> _INSTRUCTIONS FOR THE TASK_:
Please reproduce all of the data below exactly, leaving each picture out.

> _SOURCE MATERIAL_:

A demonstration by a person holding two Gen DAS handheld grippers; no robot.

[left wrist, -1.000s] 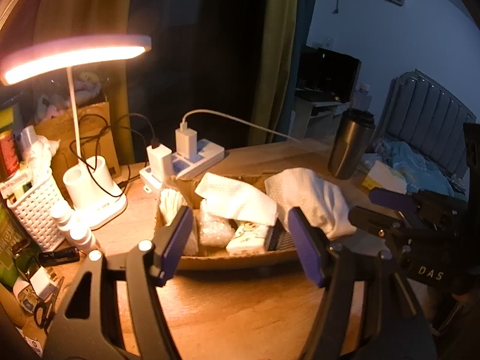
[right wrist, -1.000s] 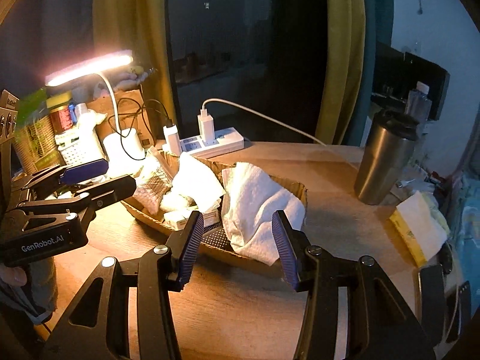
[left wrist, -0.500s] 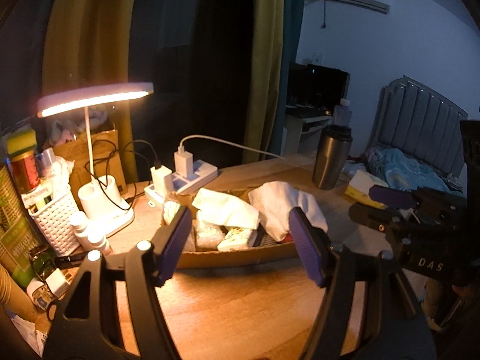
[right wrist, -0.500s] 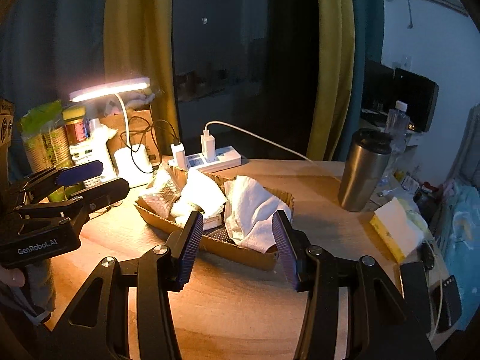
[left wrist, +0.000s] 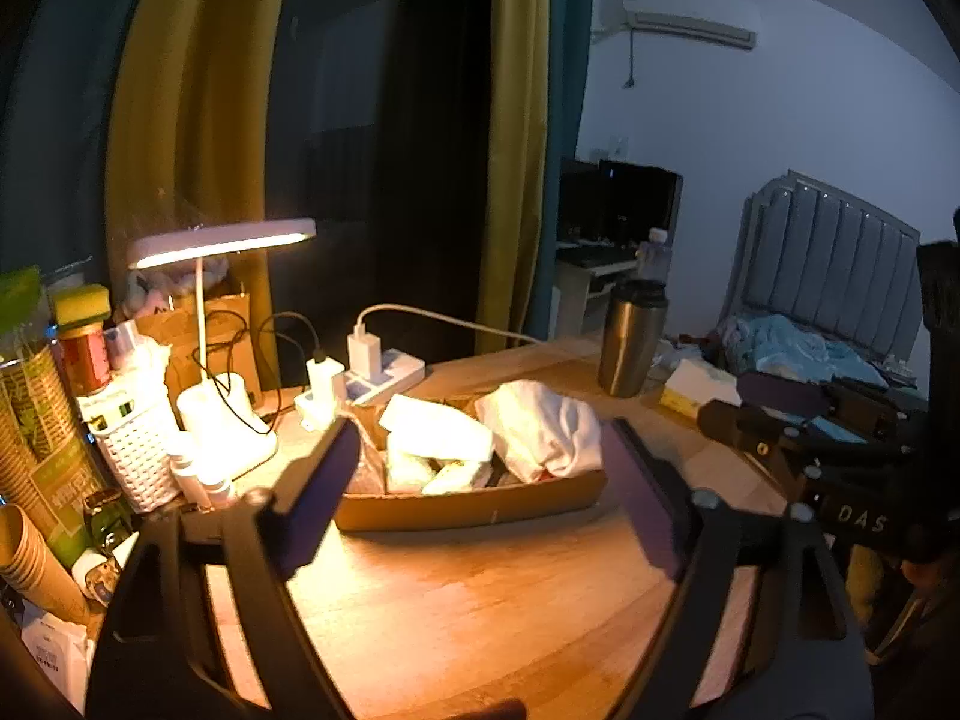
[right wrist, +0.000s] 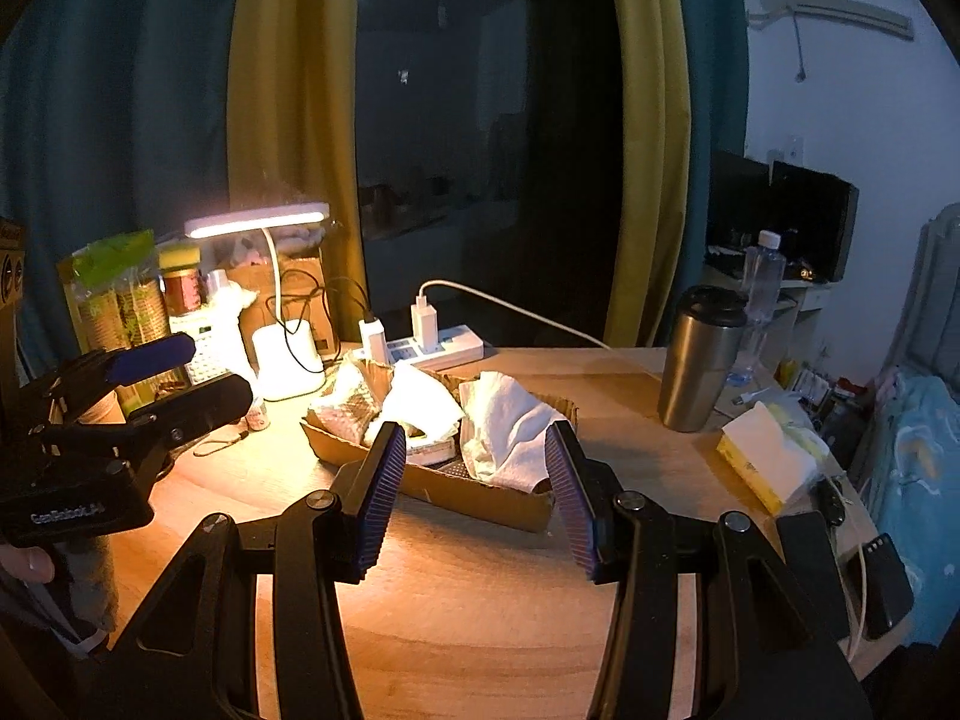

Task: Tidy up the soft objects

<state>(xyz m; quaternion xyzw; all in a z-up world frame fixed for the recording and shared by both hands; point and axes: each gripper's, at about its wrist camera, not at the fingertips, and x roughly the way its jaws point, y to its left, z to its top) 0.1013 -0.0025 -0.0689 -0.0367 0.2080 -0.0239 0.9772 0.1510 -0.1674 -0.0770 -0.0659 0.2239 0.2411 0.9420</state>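
Cardboard tray [left wrist: 474,504] sits on the wooden table [left wrist: 480,600], holding a white towel [left wrist: 543,429], folded white cloths [left wrist: 438,429] and small packets. Left claw [left wrist: 480,504] hangs above the table short of the tray; its jaws have just been opening, nothing between them. Right claw [right wrist: 477,495] is likewise parted and empty, apart from the tray. Lit desk lamp [left wrist: 222,240] and power strip [left wrist: 384,375] stand behind the tray; steel tumbler [right wrist: 699,360] stands to the right.

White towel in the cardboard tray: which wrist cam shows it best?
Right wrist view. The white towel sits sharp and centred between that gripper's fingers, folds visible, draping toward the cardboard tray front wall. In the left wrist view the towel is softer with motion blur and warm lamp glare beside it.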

> _YOUR SOLUTION_:
A demonstration by a person holding two Gen DAS handheld grippers; no robot.

[left wrist, -1.000s] 
[right wrist, -1.000s] 
[left wrist, -0.500s] 
[right wrist, -0.500s] 
[left wrist, +0.000s] 
[right wrist, +0.000s] 

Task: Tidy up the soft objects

<state>(xyz m; quaternion xyzw; all in a z-up world frame fixed for the recording and shared by both hands; point and axes: each gripper's, at about its wrist camera, not at the fingertips, and x roughly the way its jaws point, y to its left, z to its top) 0.1013 -0.0025 -0.0689 -0.0367 0.2080 -0.0239 0.9772 0.1510 -0.1674 -0.0770 -0.0659 0.2239 0.2411 0.9420</state>
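Cardboard tray [left wrist: 474,504] sits on the wooden table [left wrist: 480,600], holding a white towel [left wrist: 543,429], folded white cloths [left wrist: 438,429] and small packets. Left claw [left wrist: 480,504] hangs above the table short of the tray; its jaws have just been opening, nothing between them. Right claw [right wrist: 477,495] is likewise parted and empty, apart from the tray. Lit desk lamp [left wrist: 222,240] and power strip [left wrist: 384,375] stand behind the tray; steel tumbler [right wrist: 699,360] stands to the right.

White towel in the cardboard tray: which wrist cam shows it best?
Right wrist view. The white towel sits sharp and centred between that gripper's fingers, folds visible, draping toward the cardboard tray front wall. In the left wrist view the towel is softer with motion blur and warm lamp glare beside it.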

The complete answer has now been given.